声がした後ろを見るとヤスケが付いてきている。
「なんでお前がいるんだよ!」
「俺も仲間なんだろ? 行く所がないんだから、一緒に連れてってくれよ」
今さら俺たちとやり合うつもりもなさそうだが、目を光らせておかないと何かしでかすかもしれない。仕方ない、連れていくことにしよう。

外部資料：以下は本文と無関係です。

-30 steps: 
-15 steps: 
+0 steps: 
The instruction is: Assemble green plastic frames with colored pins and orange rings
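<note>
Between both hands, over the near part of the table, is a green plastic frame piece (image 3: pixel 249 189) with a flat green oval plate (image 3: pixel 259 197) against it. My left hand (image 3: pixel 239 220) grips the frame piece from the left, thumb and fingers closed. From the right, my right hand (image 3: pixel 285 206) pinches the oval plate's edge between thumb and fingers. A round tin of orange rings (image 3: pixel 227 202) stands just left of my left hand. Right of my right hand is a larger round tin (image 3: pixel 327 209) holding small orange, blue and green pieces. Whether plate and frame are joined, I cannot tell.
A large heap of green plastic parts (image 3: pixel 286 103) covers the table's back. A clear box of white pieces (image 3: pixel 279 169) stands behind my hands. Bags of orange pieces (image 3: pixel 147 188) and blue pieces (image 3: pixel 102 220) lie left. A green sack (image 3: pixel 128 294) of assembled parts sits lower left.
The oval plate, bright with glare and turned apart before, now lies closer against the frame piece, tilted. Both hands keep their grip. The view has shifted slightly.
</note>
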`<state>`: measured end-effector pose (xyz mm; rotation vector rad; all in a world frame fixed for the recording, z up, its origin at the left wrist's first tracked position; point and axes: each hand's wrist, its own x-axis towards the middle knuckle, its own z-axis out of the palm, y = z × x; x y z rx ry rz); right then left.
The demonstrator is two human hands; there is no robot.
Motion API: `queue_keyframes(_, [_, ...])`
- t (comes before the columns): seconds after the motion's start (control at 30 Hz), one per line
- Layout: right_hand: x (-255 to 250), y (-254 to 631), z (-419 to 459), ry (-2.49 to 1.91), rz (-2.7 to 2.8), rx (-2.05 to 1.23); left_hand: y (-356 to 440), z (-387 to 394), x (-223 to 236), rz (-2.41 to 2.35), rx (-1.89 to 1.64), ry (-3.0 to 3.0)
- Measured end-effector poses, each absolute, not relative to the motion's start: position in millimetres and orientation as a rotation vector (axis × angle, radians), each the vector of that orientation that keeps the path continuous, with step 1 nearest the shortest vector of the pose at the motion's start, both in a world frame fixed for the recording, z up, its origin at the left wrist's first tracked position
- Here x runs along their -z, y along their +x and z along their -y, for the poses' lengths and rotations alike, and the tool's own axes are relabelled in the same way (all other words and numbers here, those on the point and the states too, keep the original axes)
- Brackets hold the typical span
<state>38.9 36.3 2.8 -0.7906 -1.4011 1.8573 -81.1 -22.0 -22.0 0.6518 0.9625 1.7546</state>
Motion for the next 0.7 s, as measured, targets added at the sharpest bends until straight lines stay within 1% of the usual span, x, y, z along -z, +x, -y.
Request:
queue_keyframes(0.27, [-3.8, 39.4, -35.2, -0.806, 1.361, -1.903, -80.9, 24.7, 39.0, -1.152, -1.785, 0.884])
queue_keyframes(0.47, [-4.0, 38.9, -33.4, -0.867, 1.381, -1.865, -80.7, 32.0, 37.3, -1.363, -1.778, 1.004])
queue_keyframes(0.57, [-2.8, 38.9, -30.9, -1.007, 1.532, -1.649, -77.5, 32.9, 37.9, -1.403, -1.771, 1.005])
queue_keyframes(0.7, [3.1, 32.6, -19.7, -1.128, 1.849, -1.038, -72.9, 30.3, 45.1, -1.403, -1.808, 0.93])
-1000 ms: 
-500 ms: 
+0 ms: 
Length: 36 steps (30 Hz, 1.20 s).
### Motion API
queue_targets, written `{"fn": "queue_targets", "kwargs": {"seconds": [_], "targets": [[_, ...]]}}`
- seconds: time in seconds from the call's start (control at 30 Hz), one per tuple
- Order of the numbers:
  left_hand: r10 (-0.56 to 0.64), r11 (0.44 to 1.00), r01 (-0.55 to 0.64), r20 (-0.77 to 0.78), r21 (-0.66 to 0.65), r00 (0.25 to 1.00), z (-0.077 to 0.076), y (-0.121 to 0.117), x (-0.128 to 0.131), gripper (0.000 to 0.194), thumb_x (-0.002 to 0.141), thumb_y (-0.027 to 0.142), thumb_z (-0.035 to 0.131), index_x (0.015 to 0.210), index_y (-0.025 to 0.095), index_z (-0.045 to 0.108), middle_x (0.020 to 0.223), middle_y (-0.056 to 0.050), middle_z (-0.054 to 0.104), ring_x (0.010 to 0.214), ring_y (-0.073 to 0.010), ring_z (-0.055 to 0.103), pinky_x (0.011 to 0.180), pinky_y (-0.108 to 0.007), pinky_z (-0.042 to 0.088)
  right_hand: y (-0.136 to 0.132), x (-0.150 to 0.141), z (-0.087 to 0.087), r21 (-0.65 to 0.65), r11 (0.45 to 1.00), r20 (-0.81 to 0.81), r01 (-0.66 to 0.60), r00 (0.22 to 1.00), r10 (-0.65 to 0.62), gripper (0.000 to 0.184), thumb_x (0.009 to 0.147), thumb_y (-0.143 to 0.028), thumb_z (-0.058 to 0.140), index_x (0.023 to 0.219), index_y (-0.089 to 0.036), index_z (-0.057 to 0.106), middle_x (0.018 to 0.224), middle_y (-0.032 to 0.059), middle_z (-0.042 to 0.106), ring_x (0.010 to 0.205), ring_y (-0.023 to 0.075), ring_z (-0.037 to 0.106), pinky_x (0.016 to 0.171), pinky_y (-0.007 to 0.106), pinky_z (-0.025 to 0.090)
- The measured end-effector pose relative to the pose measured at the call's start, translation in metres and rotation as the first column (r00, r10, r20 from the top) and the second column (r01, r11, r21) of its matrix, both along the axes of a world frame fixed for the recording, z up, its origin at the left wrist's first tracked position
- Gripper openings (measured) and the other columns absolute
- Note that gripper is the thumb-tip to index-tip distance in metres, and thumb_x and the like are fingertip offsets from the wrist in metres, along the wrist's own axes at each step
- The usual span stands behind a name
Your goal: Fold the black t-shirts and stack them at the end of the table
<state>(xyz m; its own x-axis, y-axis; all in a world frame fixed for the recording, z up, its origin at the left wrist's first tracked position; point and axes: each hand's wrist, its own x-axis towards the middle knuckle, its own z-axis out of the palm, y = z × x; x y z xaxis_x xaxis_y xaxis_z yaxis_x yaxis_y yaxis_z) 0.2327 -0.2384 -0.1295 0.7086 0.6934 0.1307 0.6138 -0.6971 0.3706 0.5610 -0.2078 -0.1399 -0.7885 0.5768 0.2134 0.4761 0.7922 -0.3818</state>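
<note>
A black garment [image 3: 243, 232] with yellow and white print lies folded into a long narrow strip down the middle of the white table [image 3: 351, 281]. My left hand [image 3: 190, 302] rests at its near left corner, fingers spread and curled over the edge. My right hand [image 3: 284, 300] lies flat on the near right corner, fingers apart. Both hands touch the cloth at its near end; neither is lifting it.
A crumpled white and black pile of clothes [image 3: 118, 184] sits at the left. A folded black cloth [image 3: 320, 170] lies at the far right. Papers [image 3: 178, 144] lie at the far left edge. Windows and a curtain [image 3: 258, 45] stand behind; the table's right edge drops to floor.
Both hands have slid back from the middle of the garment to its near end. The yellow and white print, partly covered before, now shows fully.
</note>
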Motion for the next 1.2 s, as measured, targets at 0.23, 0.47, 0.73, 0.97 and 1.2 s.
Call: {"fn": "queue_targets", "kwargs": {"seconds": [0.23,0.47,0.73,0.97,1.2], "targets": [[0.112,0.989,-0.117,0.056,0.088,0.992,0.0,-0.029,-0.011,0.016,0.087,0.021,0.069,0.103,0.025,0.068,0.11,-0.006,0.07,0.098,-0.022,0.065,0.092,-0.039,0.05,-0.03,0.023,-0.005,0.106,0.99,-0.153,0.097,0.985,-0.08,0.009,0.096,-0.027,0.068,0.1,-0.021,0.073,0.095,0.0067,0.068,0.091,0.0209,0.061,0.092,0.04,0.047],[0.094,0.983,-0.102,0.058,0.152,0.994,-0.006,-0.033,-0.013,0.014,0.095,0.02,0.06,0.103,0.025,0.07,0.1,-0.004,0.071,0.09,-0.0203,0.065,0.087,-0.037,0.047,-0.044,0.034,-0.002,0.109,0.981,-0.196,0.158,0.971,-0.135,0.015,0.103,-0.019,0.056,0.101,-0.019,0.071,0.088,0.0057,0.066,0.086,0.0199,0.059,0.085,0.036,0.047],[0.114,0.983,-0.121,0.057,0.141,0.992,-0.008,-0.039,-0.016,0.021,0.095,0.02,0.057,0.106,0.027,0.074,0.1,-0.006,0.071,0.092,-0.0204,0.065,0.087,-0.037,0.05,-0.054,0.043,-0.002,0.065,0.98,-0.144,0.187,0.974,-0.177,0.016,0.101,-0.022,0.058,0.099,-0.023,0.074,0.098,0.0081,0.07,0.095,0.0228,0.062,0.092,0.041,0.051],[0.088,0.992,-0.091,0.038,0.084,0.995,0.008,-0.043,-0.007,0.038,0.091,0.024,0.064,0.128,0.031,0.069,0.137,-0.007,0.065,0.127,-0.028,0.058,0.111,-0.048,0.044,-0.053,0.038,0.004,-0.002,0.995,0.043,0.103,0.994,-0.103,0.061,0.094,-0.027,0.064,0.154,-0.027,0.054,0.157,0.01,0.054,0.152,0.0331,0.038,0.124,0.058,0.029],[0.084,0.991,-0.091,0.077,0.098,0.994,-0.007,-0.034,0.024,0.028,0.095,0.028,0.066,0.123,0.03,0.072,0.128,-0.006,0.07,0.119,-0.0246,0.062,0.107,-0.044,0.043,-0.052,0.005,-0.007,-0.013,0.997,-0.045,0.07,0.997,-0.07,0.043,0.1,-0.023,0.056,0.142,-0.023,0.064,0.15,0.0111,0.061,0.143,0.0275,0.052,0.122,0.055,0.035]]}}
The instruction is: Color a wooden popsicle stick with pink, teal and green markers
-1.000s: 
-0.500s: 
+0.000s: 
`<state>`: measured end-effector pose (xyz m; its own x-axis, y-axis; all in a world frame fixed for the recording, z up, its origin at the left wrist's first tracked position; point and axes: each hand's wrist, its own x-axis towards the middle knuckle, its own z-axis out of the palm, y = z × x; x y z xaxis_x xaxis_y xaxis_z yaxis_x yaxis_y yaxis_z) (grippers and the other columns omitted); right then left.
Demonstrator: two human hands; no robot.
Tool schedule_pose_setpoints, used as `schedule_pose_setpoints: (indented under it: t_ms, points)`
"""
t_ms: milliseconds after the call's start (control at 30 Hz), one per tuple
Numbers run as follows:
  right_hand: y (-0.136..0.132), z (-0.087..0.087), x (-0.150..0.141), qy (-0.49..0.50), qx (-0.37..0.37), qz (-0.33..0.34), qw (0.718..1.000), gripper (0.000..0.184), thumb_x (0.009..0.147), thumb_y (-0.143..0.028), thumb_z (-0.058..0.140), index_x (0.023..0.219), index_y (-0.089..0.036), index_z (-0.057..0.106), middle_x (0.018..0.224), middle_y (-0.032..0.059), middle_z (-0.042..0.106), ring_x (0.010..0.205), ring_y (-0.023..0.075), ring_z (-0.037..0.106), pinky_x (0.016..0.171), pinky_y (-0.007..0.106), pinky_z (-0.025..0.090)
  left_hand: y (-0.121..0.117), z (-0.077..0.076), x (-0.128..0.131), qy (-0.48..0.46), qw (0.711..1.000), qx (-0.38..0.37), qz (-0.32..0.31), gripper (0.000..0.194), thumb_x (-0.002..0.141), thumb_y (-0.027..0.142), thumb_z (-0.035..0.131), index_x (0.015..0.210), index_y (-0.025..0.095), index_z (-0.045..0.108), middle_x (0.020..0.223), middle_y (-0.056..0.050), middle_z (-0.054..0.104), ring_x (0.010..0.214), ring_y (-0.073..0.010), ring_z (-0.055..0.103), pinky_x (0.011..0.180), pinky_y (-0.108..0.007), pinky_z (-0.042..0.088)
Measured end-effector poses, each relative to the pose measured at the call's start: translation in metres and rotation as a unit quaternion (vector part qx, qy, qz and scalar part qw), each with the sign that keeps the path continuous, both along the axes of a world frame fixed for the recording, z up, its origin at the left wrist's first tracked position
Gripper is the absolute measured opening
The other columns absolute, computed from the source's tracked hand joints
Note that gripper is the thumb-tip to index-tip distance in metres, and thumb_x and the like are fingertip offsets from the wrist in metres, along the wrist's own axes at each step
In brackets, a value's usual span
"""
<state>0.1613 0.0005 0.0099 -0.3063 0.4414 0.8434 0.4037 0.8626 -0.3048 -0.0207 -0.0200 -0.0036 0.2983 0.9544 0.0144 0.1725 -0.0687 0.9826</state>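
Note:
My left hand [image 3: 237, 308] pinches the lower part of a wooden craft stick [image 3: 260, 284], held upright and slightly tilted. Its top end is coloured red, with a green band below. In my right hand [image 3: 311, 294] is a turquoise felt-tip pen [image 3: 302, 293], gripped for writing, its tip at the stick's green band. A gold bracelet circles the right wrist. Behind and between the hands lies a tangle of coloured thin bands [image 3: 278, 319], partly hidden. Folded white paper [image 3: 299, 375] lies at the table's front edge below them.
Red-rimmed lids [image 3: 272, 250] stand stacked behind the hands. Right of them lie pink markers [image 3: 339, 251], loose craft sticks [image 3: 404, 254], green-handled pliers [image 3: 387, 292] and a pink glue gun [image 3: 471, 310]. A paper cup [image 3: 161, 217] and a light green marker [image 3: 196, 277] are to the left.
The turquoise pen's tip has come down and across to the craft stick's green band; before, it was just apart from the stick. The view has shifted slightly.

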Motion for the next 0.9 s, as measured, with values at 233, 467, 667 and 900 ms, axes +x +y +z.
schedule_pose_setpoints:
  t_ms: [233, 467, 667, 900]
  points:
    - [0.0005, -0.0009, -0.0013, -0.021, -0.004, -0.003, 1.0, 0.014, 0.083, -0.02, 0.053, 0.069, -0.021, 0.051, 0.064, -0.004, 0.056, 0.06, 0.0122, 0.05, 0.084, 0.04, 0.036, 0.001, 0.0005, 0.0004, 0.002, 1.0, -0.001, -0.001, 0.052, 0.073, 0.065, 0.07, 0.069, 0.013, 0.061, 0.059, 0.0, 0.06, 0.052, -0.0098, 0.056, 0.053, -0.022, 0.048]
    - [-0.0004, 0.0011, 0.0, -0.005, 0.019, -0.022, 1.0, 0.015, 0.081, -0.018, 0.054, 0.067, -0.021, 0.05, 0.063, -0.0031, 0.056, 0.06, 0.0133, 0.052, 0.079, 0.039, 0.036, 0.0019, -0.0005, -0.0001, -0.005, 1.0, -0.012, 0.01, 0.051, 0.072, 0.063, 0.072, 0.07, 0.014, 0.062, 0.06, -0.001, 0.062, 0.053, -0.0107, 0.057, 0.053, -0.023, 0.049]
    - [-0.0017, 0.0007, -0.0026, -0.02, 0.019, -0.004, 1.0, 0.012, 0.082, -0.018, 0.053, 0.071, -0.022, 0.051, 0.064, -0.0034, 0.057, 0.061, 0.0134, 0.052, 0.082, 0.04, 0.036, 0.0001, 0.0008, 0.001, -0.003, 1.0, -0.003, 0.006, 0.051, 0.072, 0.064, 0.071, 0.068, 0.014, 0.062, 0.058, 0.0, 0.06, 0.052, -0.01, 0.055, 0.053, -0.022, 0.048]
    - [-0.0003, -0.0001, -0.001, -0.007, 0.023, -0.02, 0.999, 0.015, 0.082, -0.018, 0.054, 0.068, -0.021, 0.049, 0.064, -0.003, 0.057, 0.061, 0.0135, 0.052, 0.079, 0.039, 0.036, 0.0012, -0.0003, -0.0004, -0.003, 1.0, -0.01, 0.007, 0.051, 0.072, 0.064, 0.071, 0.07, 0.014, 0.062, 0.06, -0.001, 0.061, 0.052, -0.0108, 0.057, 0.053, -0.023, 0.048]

河原に行くと、トウキチが蹲って震えながらブツブツ呟いている。
「すまない、ランマ。ごめんよ、ごめんよ…」
「トウキチ、大丈夫だったか?」
「ひっ」
俺の声に驚いて振り向いたが、ランマの姿を見ると駆け寄ってきた。
「ランマ、大丈夫だったか。俺が不甲斐ないばかりに…怖かっただろ?」
ランマとトウキチが一緒にいるところへブライの手先が来た。トウキチに手を出すとキングに何かされるかもしれない。ランマだけを連れ去ろうとするのをトウキチが体を張って止めようとしたらしい。
「トウキチさん、必死に止めてくれたんだよ」
だが、何も見なかったことにしないともっとランマを痛めつけると言われ、トウキチはやむを得ずここを去ったという。その話を聞いて、ノブがトウキチの頭を軽くポンッと叩いた。
「トウキチ、立派だったじゃないか。弱いくせに…」
「だけどさ、オイラがもっと強かったらランマのこと守れたのに」
「無理無理! ランマがお前を守ることがあっても、逆はないって」
やっと笑顔が戻ったトウキチだったが、俺たちの後ろにいるヤスケを見つけた瞬間、顔が引きつった。
「ヤ、ヤ、ヤ、ヤスケ~ッ」
トウキチには境内での出来事を話し、とりあえず落ち着いてもらった。
「ってワケで、俺は今日からお前らの仲間だ、よろしくな!」
「おぅ! オイラはトウキチ。先輩だからトウキチさんって呼ぶように」
「ぁんっ??」
「ぇ.ぇ.ぇ トウキチでいいですぅ~」
ヤスケがいなくなり、取り巻きの猫は俺たちの強さを知った。
ブライ一派はもう壊滅だろう。
代わりに俺たちの仲間は着実に増えていく。